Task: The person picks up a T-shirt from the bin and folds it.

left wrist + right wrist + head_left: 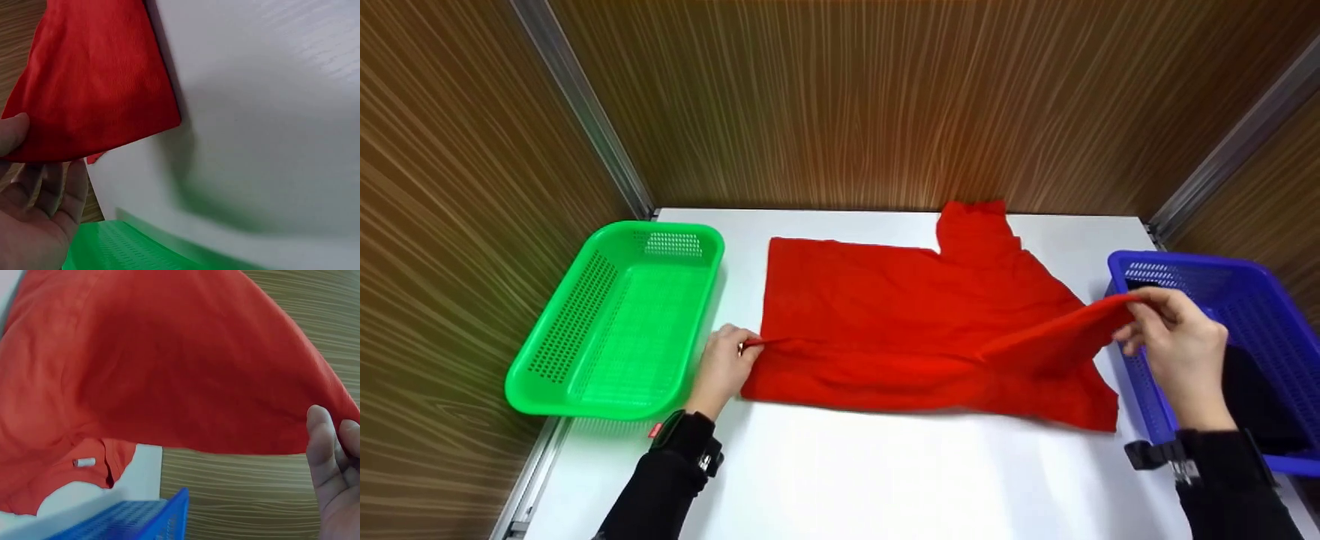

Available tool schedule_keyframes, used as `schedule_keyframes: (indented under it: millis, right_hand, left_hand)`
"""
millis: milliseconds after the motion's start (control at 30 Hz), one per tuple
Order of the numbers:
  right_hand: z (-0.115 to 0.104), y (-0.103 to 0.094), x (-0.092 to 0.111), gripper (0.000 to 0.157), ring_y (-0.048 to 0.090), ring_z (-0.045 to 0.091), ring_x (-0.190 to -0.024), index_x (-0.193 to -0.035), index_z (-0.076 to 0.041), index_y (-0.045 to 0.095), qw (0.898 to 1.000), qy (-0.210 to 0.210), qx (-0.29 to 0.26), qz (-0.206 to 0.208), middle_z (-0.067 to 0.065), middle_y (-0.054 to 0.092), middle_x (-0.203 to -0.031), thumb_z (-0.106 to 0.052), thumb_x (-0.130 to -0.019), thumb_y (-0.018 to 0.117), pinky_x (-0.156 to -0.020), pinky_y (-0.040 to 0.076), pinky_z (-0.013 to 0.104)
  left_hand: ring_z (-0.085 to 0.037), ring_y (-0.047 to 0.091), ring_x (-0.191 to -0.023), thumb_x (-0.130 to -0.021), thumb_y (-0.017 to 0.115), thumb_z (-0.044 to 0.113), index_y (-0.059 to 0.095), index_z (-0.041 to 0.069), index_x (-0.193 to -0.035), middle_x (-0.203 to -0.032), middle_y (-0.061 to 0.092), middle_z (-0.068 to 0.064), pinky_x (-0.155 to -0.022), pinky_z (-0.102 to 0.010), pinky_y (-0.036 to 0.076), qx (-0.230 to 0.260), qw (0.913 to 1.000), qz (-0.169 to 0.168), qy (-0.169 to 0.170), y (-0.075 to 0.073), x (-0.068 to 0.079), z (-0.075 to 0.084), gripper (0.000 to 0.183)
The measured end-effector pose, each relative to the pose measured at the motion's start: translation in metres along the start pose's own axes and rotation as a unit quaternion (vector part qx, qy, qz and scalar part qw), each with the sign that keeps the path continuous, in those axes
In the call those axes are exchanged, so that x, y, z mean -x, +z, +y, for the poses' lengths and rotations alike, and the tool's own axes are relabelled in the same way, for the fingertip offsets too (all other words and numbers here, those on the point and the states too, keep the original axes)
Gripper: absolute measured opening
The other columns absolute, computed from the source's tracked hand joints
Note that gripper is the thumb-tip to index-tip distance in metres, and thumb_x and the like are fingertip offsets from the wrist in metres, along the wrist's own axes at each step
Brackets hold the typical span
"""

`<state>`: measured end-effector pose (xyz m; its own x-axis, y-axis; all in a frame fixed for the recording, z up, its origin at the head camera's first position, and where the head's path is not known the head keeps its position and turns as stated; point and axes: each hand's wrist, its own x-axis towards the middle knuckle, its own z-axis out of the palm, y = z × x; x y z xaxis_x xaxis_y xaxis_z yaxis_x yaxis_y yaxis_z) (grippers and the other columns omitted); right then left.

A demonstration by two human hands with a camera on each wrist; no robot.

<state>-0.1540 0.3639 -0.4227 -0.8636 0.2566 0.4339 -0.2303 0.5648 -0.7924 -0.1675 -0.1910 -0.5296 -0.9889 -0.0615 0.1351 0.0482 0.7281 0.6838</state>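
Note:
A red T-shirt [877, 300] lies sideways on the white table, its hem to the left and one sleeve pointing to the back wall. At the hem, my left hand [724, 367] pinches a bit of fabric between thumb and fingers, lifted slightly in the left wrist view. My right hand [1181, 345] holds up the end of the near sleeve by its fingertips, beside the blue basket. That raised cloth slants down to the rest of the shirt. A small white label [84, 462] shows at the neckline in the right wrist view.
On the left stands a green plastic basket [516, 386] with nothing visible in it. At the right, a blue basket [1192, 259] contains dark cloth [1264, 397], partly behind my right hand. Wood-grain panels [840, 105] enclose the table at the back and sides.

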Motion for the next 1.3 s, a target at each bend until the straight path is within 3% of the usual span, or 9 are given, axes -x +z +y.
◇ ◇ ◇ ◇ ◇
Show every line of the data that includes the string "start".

→ **SOLUTION TO THE EXERCISE**
millis: milliseconds after the motion's start (control at 30 Hz), one per tuple
The measured end-effector pose, each relative to the pose measured at the motion's start: translation in metres along the start pose's own axes and rotation as a unit quaternion (vector part qx, qy, qz and scalar part qw), each with the sign that keeps the path continuous, in those axes

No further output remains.